In the last few decades, intracerebral transplantation has grown from a dubious neuroscientific topic to a plausible modality for treatment of neurological disorders. The possibility for cell replacement opens a new field of perspectives in the therapy of neurodegenerative disorders, ischemia, and neurotrauma, with the most lessons learned from intracerebral transplantation in Parkinson's disease. Multiple animal studies and a few small-scale clinical trials have proven the concept of intracerebral grafting, but still have to provide a uniform and highly efficient approach to the procedure, suitable for clinical application. The success of intracerebral transplantation is highly dependent on the integration of the grafted cells with the host brain. In this process, glial cells are clearly more than passive bystanders.

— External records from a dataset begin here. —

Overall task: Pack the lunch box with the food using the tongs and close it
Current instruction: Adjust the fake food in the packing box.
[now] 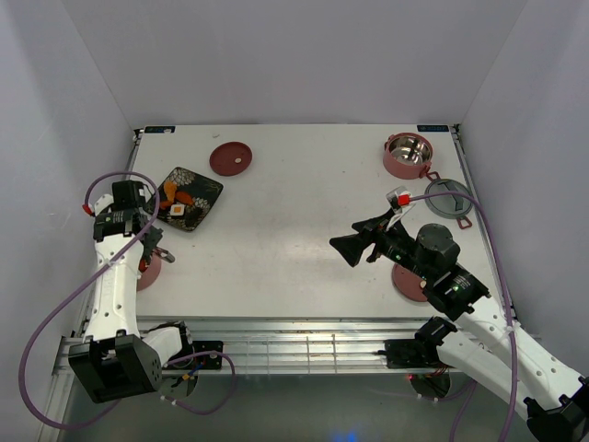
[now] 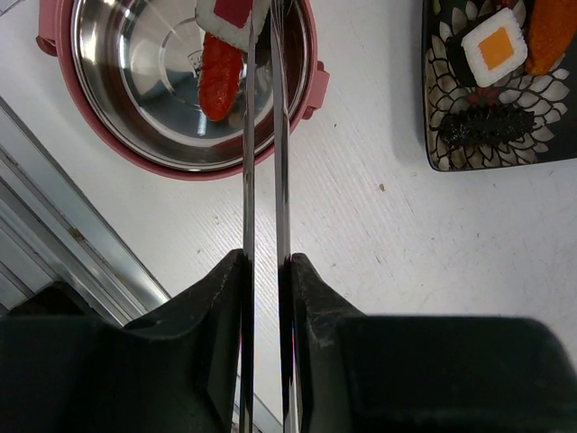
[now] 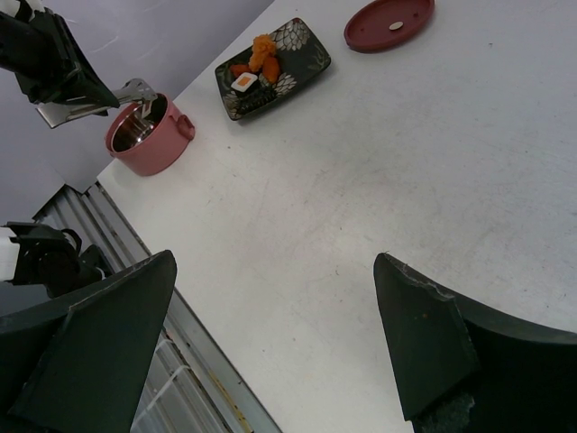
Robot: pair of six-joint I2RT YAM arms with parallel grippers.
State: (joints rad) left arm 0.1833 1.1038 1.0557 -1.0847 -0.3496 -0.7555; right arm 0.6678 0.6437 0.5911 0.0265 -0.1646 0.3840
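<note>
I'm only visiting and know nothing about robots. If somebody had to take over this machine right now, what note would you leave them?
Left end effector: shut on the tongs, whose tips seem to hold a white roll over the near tier.
Right end effector: open, holding nothing.
Done: one orange-red piece appears to lie in that tier.
Left: drop the roll in, move the rest of the food off the plate, then bring over the second tier at the far right and the lid at the far left, and close the box.
</note>
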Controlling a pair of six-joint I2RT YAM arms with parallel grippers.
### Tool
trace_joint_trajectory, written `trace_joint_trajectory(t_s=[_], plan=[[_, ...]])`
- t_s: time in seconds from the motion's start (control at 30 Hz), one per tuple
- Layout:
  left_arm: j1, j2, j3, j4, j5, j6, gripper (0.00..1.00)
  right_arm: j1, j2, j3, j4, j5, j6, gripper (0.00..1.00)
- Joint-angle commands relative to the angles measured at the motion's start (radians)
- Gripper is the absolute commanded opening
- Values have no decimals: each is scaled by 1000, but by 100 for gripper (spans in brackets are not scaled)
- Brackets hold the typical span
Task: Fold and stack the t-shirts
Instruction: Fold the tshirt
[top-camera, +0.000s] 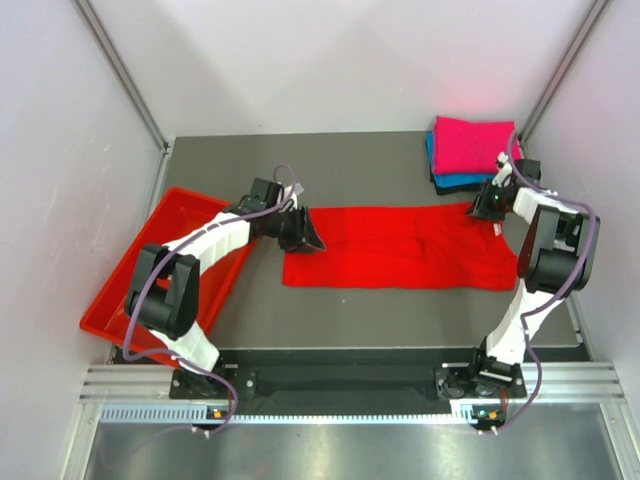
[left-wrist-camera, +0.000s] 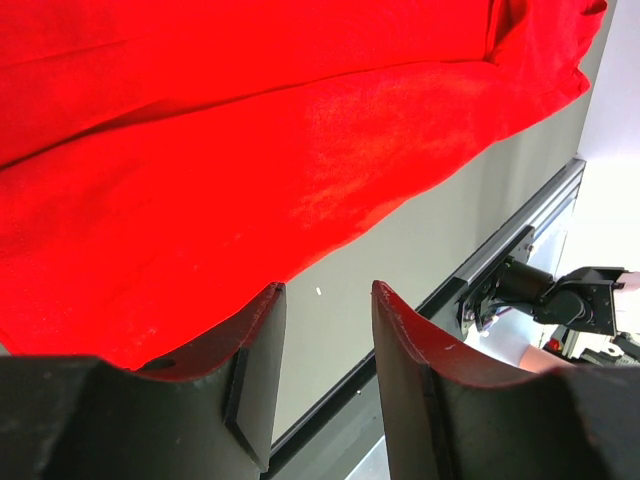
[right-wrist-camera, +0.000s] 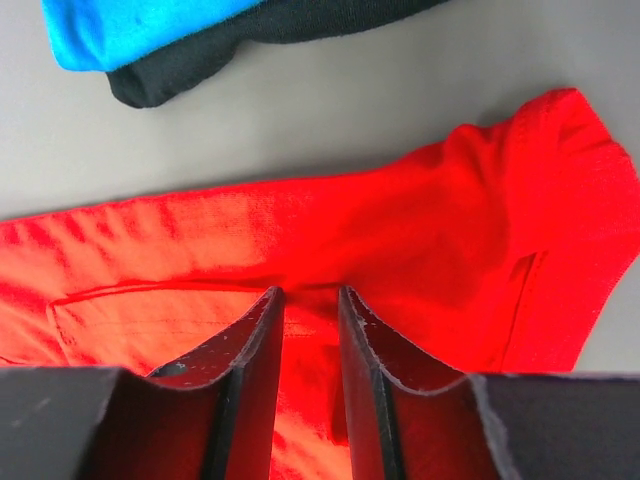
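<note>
The red t-shirt (top-camera: 395, 245) lies flat on the bench (top-camera: 400, 315) between the arms. The left claw (left-wrist-camera: 325, 290), partly open and empty, sits at its left edge; the right claw (right-wrist-camera: 310, 292), narrowly parted, is over its right end, and I cannot tell if it grips cloth

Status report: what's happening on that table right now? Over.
Left end effector open at left end of red t-shirt. Right end effector over its right end, grip unclear. Folded stack sits apart behind; nothing on the shirt.
</note>
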Motion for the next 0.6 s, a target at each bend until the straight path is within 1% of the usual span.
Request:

They provide transplanted cells with mechanical support, trophics, mediate synapse formation, and participate in graft vascularization. At the same time, glial cells mediate scarring, graft rejection, and neuroinflammation, which can be detrimental. We can use this information to try to understand the mechanisms behind the glial reaction to intracerebral transplantation. Recognizing and utilizing glial reactivity can move translational research forward and provide an insight not only to post-transplantation events but also to mechanisms of neuronal death and degeneration. Knowledge about glial reactivity to transplanted cells could also be a key for optimization of transplantation protocols, which ultimately should contribute to greater patient benefit.